§ **What is expected**
Make an exact copy of the entries, taking out every picture.

----------------------------------------

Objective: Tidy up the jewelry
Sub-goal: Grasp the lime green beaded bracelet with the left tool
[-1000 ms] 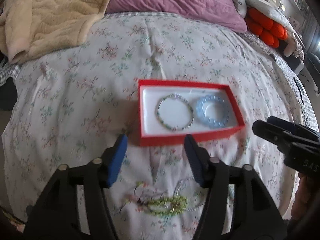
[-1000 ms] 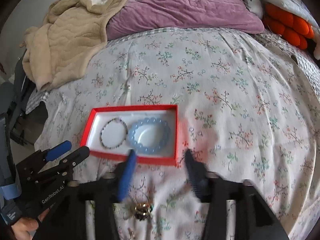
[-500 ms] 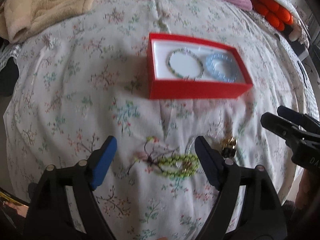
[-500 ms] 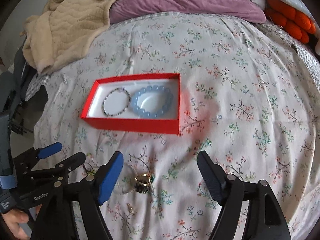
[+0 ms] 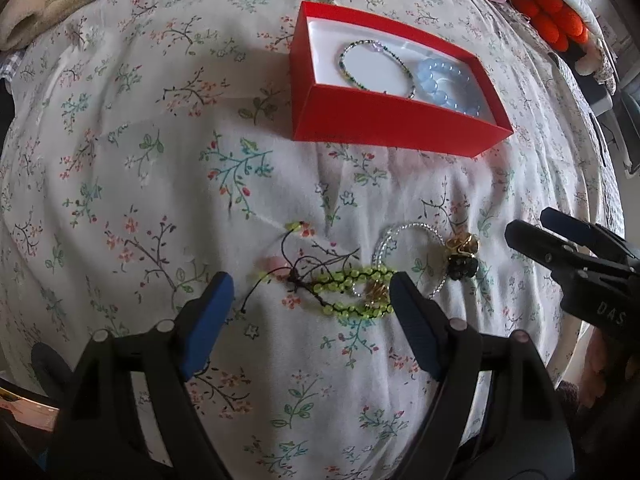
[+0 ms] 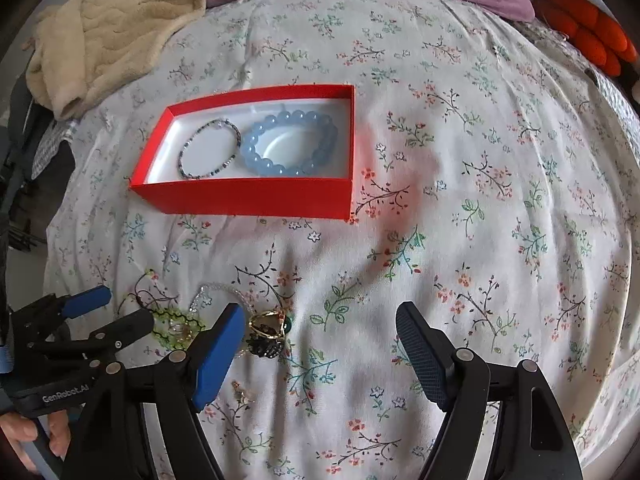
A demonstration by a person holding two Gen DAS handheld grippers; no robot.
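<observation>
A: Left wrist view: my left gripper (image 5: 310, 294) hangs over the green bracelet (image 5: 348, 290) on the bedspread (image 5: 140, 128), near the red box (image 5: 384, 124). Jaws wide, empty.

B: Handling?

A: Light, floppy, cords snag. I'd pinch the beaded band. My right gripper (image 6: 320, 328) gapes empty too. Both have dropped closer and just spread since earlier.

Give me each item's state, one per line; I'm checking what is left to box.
red box: open, no lid
blue bead bracelet: in box
thin bead bracelet: in box
green bead bracelet: loose on bedspread
clear bead bracelet: loose on bedspread
gold-and-black piece: on bedspread
left gripper: open
right gripper: open
</observation>
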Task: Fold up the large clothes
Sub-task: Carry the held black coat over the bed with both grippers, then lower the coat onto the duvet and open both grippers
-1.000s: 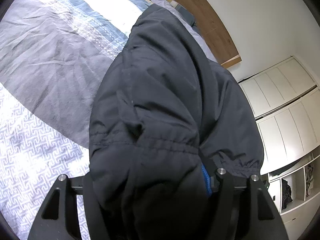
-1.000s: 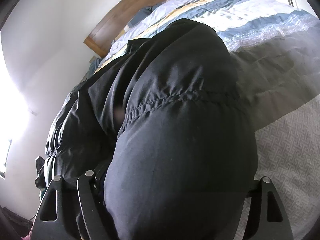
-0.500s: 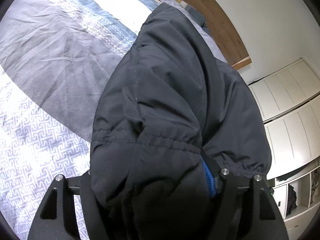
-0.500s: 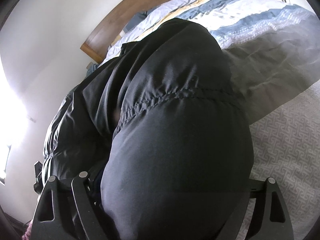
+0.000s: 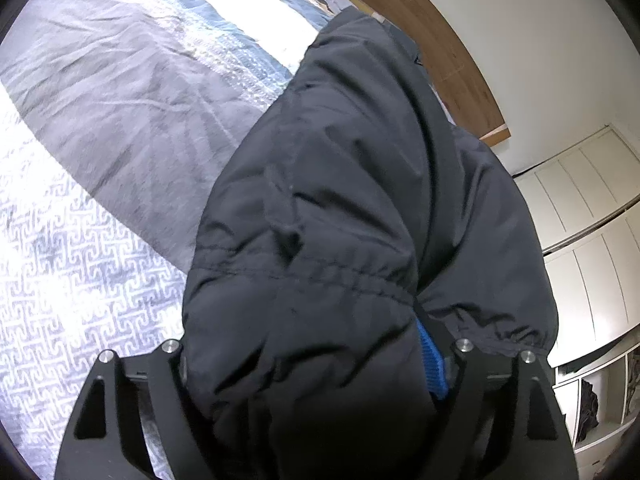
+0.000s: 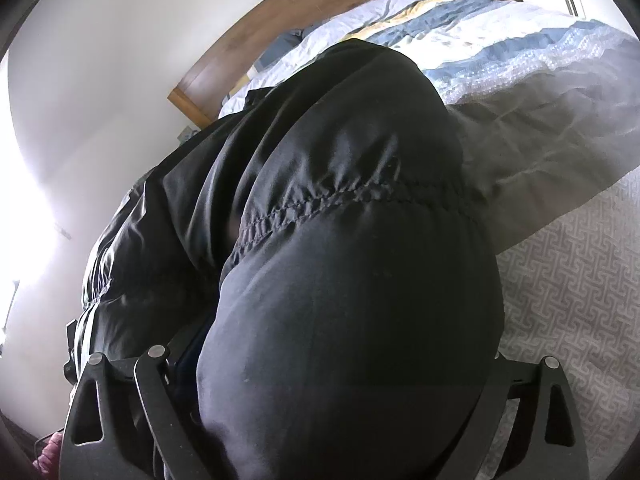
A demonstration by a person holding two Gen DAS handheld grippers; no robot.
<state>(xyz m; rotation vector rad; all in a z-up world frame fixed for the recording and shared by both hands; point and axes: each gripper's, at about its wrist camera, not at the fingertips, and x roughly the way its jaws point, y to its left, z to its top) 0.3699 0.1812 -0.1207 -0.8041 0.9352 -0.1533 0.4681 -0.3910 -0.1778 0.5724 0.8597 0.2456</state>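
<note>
Left wrist view: the left gripper is clamped on a bunched edge of the black jacket. A gathered seam and a strip of blue lining sit just ahead of the jaws. From the jaws the jacket runs forward and away toward the headboard, hanging over the bed. A white wardrobe stands at the right.

Right wrist view: the right gripper is likewise clenched on a thick fold of the jacket, whose puffed panel bulges between and over the jaws. The rest of the jacket trails off to the left and forward, above the bed and toward the headboard.

Both grippers hold the same near edge, so the jacket's long axis appears to run straight away from them. Neither hand is clearly nearer. The coming move probably lowers or carries this edge forward along that axis.
</note>
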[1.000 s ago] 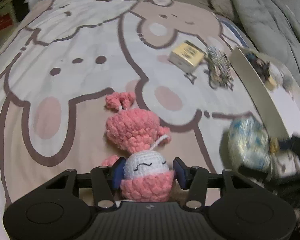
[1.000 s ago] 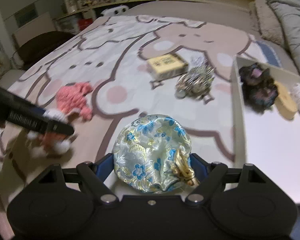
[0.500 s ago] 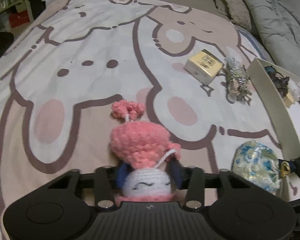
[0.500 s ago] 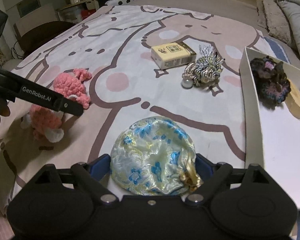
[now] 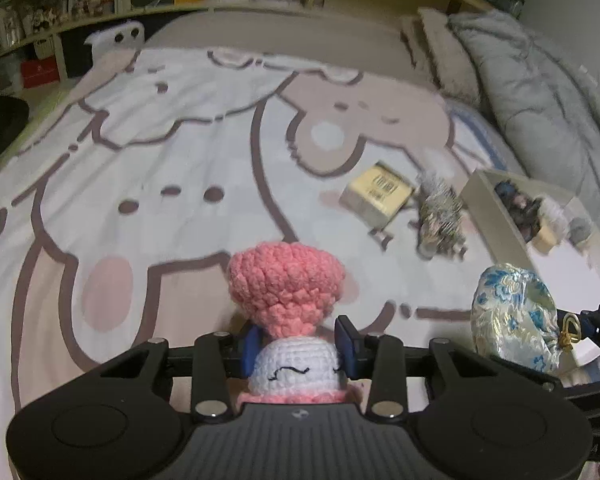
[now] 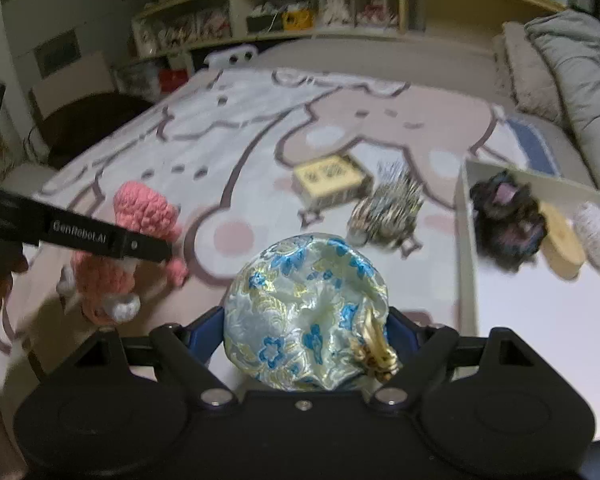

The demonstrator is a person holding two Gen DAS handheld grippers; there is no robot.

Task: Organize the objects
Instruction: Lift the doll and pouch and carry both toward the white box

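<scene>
A pink and white crochet doll (image 5: 286, 280) hangs off the bed cover with my left gripper (image 5: 299, 340) shut on its neck; its white face sits between the blue pads. The same doll (image 6: 140, 208) shows at the left of the right wrist view. My right gripper (image 6: 304, 328) has its jaws closing on a pale brocade pouch (image 6: 300, 300) with blue flowers and a gold tie, both pads pressing its sides. That pouch (image 5: 512, 312) appears raised at the right of the left wrist view. A white tray (image 6: 466, 240) lies to the right.
A yellow box (image 6: 332, 180) and a silvery tinsel bundle (image 6: 388, 208) lie on the cartoon-print bed cover (image 6: 240, 140). The tray holds a dark fuzzy item (image 6: 504, 220), a wooden disc (image 6: 560, 240) and a white yarn ball (image 6: 596, 232). Pillows lie far right, shelves behind.
My left gripper shut on the doll's neck and lifted it off the cover. The right gripper rose with the pouch between its pads.
</scene>
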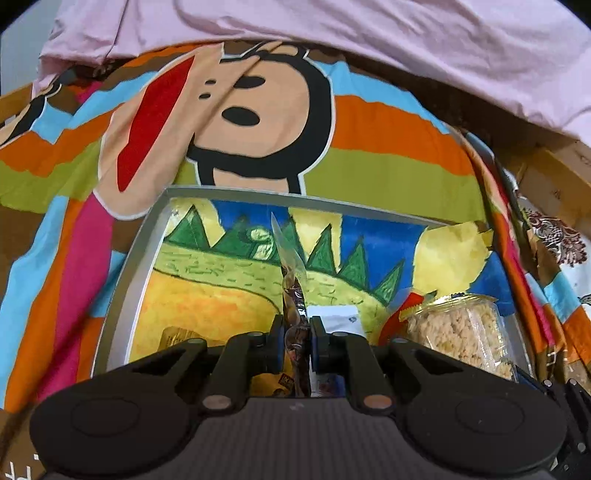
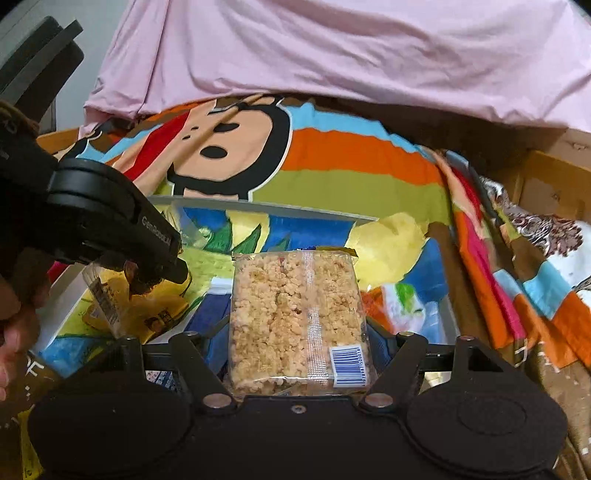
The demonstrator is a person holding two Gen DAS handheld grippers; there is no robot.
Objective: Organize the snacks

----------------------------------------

§ **Exercise answer**
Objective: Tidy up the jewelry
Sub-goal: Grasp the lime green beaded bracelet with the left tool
[-1000 ms] 
[-1000 ms] 
[-500 ms] 
[-500 ms] 
[+0 ms] 
[+0 ms] 
A demonstration by a person holding two Gen DAS handheld grippers; no robot.
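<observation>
A: Left wrist view: my left gripper (image 5: 310, 294) hangs over the green bracelet (image 5: 348, 290) on the bedspread (image 5: 140, 128), near the red box (image 5: 384, 124). Jaws wide, empty.

B: Handling?

A: Light, floppy, cords snag. I'd pinch the beaded band. My right gripper (image 6: 320, 328) gapes empty too. Both have dropped closer and just spread since earlier.

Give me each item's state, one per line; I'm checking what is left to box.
red box: open, no lid
blue bead bracelet: in box
thin bead bracelet: in box
green bead bracelet: loose on bedspread
clear bead bracelet: loose on bedspread
gold-and-black piece: on bedspread
left gripper: open
right gripper: open
</observation>
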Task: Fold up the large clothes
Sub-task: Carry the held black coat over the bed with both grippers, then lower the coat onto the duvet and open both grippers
-1.000s: 
-1.000s: 
-0.500s: 
-0.500s: 
+0.000s: 
+0.000s: 
A demonstration by a person holding two Gen DAS handheld grippers; no robot.
<state>(xyz m; rotation vector rad; all in a z-up world frame fixed for the recording and shared by both hands; point and axes: each gripper's, at about its wrist camera, not at the fingertips, and x roughly the way its jaws point, y to its left, z to its top) 0.3699 0.1812 -0.1207 -0.8041 0.9352 -0.1533 0.4681 -0.3910 -0.1778 0.5724 0.8597 0.2456</state>
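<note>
Left wrist view: the left gripper is clamped on a bunched edge of the black jacket. A gathered seam and a strip of blue lining sit just ahead of the jaws. From the jaws the jacket runs forward and away toward the headboard, hanging over the bed. A white wardrobe stands at the right.

Right wrist view: the right gripper is likewise clenched on a thick fold of the jacket, whose puffed panel bulges between and over the jaws. The rest of the jacket trails off to the left and forward, above the bed and toward the headboard.

Both grippers hold the same near edge, so the jacket's long axis appears to run straight away from them. Neither hand is clearly nearer. The coming move probably lowers or carries this edge forward along that axis.
</note>
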[1.000 s ago] 
[1.000 s ago] 
[0.500 s ago] 
[0.500 s ago] 
[now] 
[now] 

The demonstrator is a person holding two Gen DAS handheld grippers; there is no robot.

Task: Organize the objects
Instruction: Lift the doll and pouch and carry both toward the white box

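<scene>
A pink and white crochet doll (image 5: 286, 280) hangs off the bed cover with my left gripper (image 5: 299, 340) shut on its neck; its white face sits between the blue pads. The same doll (image 6: 140, 208) shows at the left of the right wrist view. My right gripper (image 6: 304, 328) has its jaws closing on a pale brocade pouch (image 6: 300, 300) with blue flowers and a gold tie, both pads pressing its sides. That pouch (image 5: 512, 312) appears raised at the right of the left wrist view. A white tray (image 6: 466, 240) lies to the right.
A yellow box (image 6: 332, 180) and a silvery tinsel bundle (image 6: 388, 208) lie on the cartoon-print bed cover (image 6: 240, 140). The tray holds a dark fuzzy item (image 6: 504, 220), a wooden disc (image 6: 560, 240) and a white yarn ball (image 6: 596, 232). Pillows lie far right, shelves behind.
My left gripper shut on the doll's neck and lifted it off the cover. The right gripper rose with the pouch between its pads.
</scene>
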The demonstrator is a person holding two Gen DAS handheld grippers; there is no robot.
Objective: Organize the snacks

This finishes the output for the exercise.